In a poster presented at AMCP 2022, researchers presented their experience in developing a predictive model for identifying patients with pulmonary arterial hypertension (PAH) who are at increased risk for hospitalization, which is associated with adverse outcomes. The team, led by C. Zhang, concluded that their predictive model “showed acceptable performance to predict one-year hospitalization and could potentially be used to facilitate timely escalation of treatment, potentially improving clinical and economic outcomes.”
The investigators utilized retrospective claims data from the IBM MarketScan Commercial Claims and Encounters and Medicare Supplemental databases from 2008 to 2020. The study included patients who had begun treatment for PAH and were followed for one year. The initial risk factors assessed were age, sex, U.S. geographic region, health plan type, index year, PAH drug class, relevant individual comorbidities, symptoms, procedures, Quan-Charlson comorbidity index (CCI) score, claims-based frailty index (CFI), and PAH-related and non-related health care resource utilization and cost.

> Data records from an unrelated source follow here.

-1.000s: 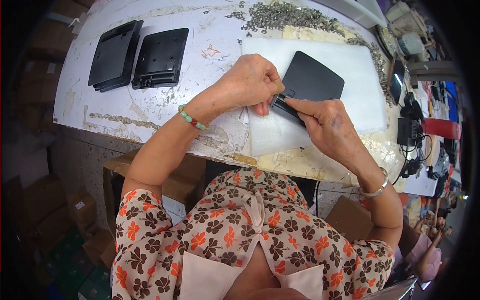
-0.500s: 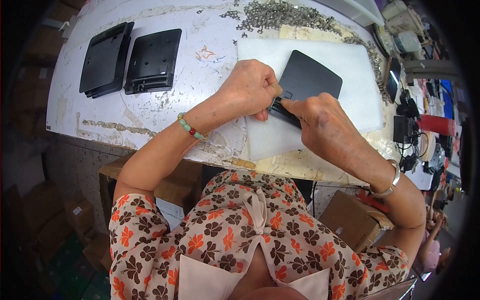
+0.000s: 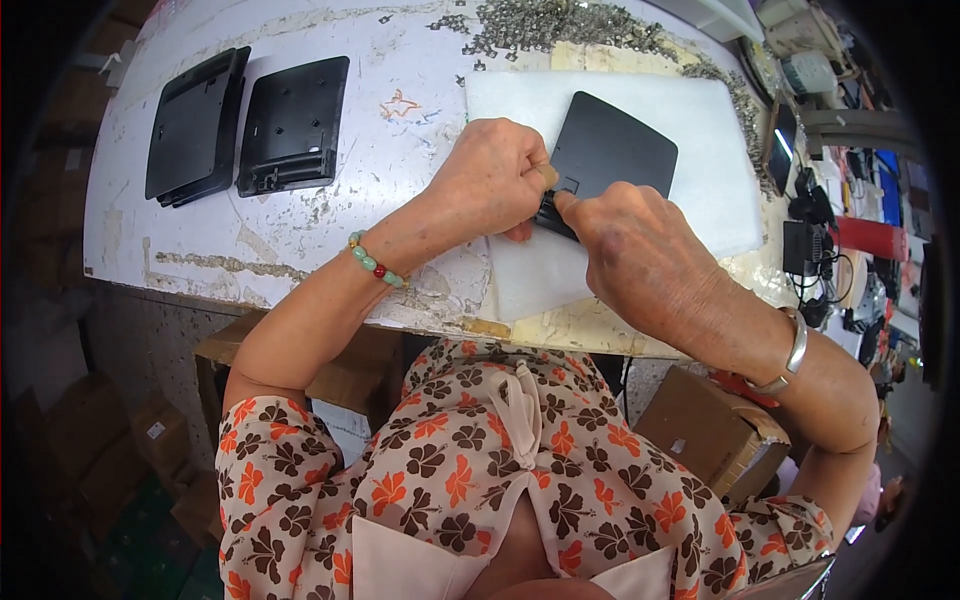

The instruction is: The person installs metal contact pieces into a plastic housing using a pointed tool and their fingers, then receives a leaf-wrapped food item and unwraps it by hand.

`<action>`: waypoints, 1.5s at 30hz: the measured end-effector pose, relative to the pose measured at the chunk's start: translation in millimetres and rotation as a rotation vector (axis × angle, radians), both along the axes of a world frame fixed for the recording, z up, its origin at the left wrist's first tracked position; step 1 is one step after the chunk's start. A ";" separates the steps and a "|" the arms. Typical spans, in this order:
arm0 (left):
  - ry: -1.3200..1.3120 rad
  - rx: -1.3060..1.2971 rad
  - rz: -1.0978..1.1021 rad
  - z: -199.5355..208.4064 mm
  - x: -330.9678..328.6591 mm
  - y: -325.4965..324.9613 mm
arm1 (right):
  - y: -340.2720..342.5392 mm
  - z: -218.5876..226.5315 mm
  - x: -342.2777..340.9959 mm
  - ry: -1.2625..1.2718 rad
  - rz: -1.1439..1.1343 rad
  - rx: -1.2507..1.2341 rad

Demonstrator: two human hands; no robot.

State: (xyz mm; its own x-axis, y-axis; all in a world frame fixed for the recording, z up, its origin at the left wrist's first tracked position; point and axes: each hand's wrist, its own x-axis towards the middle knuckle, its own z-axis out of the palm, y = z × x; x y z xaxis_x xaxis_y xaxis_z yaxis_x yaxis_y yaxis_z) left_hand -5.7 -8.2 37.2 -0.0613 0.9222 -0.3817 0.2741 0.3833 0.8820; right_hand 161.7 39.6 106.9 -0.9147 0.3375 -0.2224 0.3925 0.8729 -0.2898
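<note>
A black plastic panel (image 3: 612, 150) with a slotted lower edge lies on a white foam sheet (image 3: 710, 130). At that panel's left lower corner my left hand (image 3: 497, 175) is closed, thumb and fingertips pinched together; whatever they pinch is hidden. My right hand (image 3: 635, 245) is curled over the same lower edge, its index fingertip pressing beside the left hand's fingertips. The right hand's other fingers are folded under and mostly out of sight, so I cannot tell whether they grip the panel.
Farther left lie a stack of black panels (image 3: 197, 125) and another black panel (image 3: 293, 125). Many small metal clips (image 3: 560, 25) are heaped at the back. A phone (image 3: 783, 145) and a black adapter (image 3: 800, 254) with cables sit at the right. Cardboard boxes (image 3: 705, 430) stand below the table edge.
The whole view has shifted slightly. My right hand has moved a little left and turned, covering more of the panel's lower edge. My left hand keeps its pinch at the corner.
</note>
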 end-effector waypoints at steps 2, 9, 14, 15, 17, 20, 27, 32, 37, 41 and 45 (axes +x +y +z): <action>-0.018 -0.026 0.031 0.8 0.4 -0.1 | -2.7 -1.9 1.5 0.021 0.007 0.029; -0.057 -0.008 0.048 -1.8 1.0 -5.5 | 6.2 -30.0 23.2 0.351 -0.131 -0.165; -0.015 -0.025 0.020 2.3 3.4 -3.5 | -0.1 -39.3 34.0 0.393 -0.152 -0.238; -0.009 -0.031 0.015 1.6 3.4 -3.9 | -0.4 -42.0 34.3 0.384 -0.151 -0.233; -0.039 -0.026 0.023 1.2 2.6 -4.6 | 1.0 -41.7 34.3 0.389 -0.132 -0.221; -0.025 -0.038 0.010 4.1 2.8 -4.0 | 1.2 -35.9 32.7 0.370 -0.115 -0.205; 0.020 -0.049 -0.008 6.9 3.0 -2.9 | -0.1 -36.7 34.1 0.333 -0.147 -0.230; -0.003 -0.035 -0.057 2.2 -2.4 -4.0 | -4.2 -37.4 37.6 0.373 -0.168 -0.246; -0.011 -0.035 -0.075 1.2 -5.7 -3.0 | -8.5 -40.8 39.4 0.389 -0.204 -0.261; 0.015 -0.031 -0.079 2.9 -4.7 -1.8 | -8.8 -41.0 38.3 0.388 -0.201 -0.255; 0.019 -0.009 -0.066 4.6 -2.0 -2.3 | -9.1 -38.5 36.1 0.353 -0.202 -0.247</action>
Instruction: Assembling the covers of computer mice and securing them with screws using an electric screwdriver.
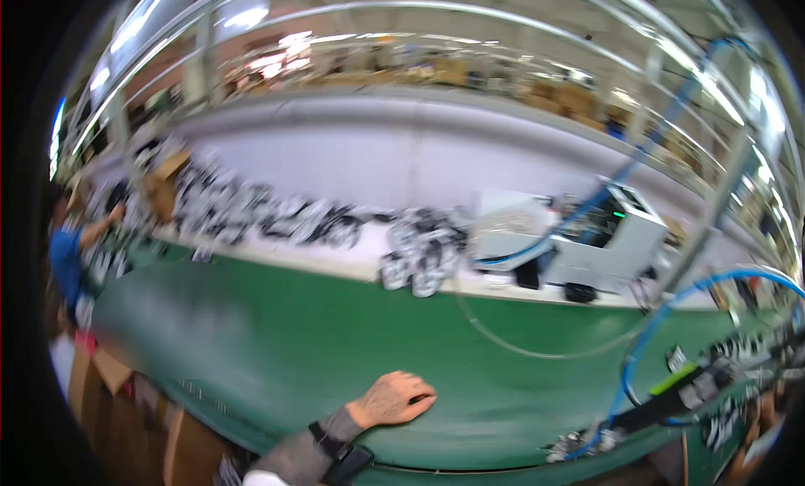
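My left hand (392, 400) is low over the green belt (319, 343), its arm entering from the lower left in a grey sleeve with a dark strap (327, 440) at the wrist. The fingers curl round toward the thumb, leaving a small dark gap between them. Whatever they may hold is too small or blurred to make out. No part of my right hand shows. To the right of my left hand lies a dark tool-like device with a lime-green strip (675, 379), with a blue hose (633, 352) running beside it.
Piles of grey and black parts in clear bags (231, 205) line the white shelf behind the belt. A white machine (608, 243) stands at the right. Cardboard boxes (189, 448) sit at lower left. A co-worker in blue (65, 259) is far left; another person's arm (759, 427) shows at right.
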`<state>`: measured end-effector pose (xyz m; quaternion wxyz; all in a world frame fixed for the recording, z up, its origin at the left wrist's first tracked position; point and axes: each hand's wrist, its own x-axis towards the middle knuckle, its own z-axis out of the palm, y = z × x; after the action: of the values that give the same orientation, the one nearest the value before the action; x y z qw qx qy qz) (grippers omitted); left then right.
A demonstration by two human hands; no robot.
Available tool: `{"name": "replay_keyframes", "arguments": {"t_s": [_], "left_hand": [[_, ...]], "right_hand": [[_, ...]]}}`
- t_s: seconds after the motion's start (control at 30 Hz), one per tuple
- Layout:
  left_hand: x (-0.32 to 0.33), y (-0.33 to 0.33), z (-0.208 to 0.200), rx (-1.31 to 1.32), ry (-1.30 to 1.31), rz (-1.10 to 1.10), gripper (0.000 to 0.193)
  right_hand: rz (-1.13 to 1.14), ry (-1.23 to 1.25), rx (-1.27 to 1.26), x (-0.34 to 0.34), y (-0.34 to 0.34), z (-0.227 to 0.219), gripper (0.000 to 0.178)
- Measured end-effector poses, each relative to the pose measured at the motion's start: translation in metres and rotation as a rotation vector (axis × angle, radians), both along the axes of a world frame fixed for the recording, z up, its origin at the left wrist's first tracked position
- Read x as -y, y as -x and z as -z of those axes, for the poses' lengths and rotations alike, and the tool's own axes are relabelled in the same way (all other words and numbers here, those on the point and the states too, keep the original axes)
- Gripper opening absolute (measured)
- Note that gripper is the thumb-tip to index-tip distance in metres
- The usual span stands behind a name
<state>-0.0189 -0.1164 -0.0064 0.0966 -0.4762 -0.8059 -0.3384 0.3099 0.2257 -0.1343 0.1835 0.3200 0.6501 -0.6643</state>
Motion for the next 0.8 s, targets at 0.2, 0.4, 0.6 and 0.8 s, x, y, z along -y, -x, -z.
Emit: {"name": "replay_keyframes", "arguments": {"t_s": [0.2,0.4,0.6,0.8], "left_hand": [[-0.031,0.018,0.007,-0.062,-0.077,0.127,0.021],[-0.01,0.025,0.023,0.078,-0.144,-0.139,0.021],[-0.017,0.021,0.023,0.14,-0.074,-0.126,0.02],[-0.014,0.023,0.023,0.121,-0.011,-0.071,0.02]], "right_hand": [[-0.341,-0.393,-0.077,-0.017,-0.045,0.018,0.044],[-0.325,-0.305,0.378,-0.041,-0.005,0.02,0.038],[-0.13,-0.2,0.224,-0.032,-0.014,0.022,0.044],[-0.055,-0.201,0.052,-0.024,-0.024,0.03,0.054]]}}
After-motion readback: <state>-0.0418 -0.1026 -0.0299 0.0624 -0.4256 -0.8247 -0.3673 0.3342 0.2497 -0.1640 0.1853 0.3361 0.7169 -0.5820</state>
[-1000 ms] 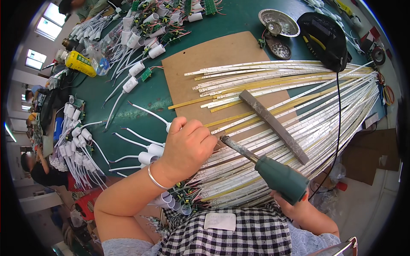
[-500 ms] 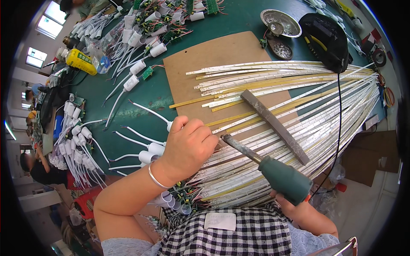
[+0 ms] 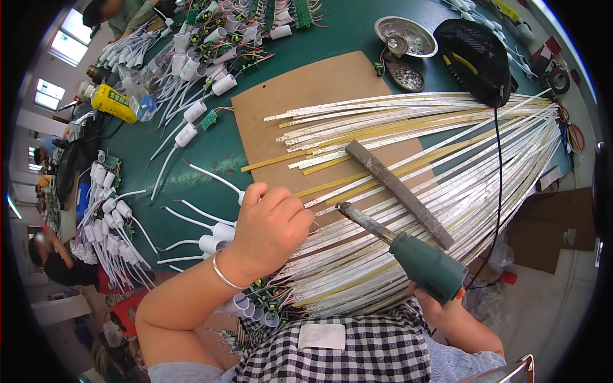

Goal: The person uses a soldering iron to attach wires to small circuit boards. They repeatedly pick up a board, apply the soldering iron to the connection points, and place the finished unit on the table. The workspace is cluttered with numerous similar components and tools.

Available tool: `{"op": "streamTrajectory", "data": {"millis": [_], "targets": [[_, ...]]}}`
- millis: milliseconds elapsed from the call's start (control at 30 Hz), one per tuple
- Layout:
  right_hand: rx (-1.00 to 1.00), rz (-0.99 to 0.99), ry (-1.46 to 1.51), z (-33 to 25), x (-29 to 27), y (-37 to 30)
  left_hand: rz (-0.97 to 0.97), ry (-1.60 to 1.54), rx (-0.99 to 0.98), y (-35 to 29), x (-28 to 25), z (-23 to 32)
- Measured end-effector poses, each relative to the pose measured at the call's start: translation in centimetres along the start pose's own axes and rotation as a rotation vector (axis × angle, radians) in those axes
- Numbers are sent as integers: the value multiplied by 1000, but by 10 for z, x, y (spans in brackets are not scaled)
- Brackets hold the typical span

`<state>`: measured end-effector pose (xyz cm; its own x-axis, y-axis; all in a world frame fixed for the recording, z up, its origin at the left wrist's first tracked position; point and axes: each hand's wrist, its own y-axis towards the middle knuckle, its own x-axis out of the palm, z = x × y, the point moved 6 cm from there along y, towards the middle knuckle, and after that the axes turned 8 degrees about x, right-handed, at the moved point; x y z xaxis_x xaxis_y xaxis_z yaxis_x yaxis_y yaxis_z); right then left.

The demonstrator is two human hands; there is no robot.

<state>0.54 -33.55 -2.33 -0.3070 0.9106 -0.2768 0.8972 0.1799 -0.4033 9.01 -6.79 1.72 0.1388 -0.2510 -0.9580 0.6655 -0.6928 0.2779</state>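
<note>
My left hand (image 3: 271,220), with a bangle at its wrist, is closed in a pinch over the near ends of the strips. What its fingertips hold is hidden, though thin red wires show near them. A white cable (image 3: 214,175) runs to a white cap partly behind this hand. My right hand (image 3: 434,303) is wrapped round the green handle of a soldering iron (image 3: 428,265). Its dark, crusted tip points up and left, a short gap from my left fingertips. Long white and yellow LED strips (image 3: 383,255) fan out beneath, with a grey bar (image 3: 402,195) lying across them.
A brown board (image 3: 306,89) lies under the strip ends. Beyond are a metal bowl (image 3: 408,32), a small dish (image 3: 407,78) and a black mesh cap (image 3: 476,60) with a black cord. White caps, cables and circuit boards (image 3: 223,51) pile up at left, near a yellow bottle (image 3: 113,103).
The whole view has shifted slightly. The gap between the iron's tip and my left fingertips has widened. Both hands keep their closed grip.
</note>
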Motion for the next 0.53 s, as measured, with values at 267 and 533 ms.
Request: {"op": "streamTrajectory", "data": {"millis": [267,533], "targets": [[1,-9,-59,0,-1,0,-3,-19,-23,0,0,-1],[11,-28,-116,-3,-1,1,0,-175,-127,-1,-1,-7]]}}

The full cohort consisted of 3,872 patients, among which 1,502 and 950 patients experienced all-cause and PAH-related hospitalization, respectively. The training cohort was randomly selected from the full study population, and the remaining patients were used as the validation cohort. The authors reported that their final models “had a c-statistic of 0.64 for all-cause and 0.61 for PAH-related hospitalization in the validation sample, respectively.” For all-cause hospitalization, the researchers selected CCI score ≥2, CFI score ≥1, hemoptysis, malaise/fatigue, history of PAH-related hospitalization/non-PAH-related emergency room visits, and higher total non-PAH-related outpatient cost. For PAH-related hospitalization, the authors selected: female, CCI score ≥4, CFI score ≥1, portal hypertension, dyspnea, and history of PAH-related hospitalization.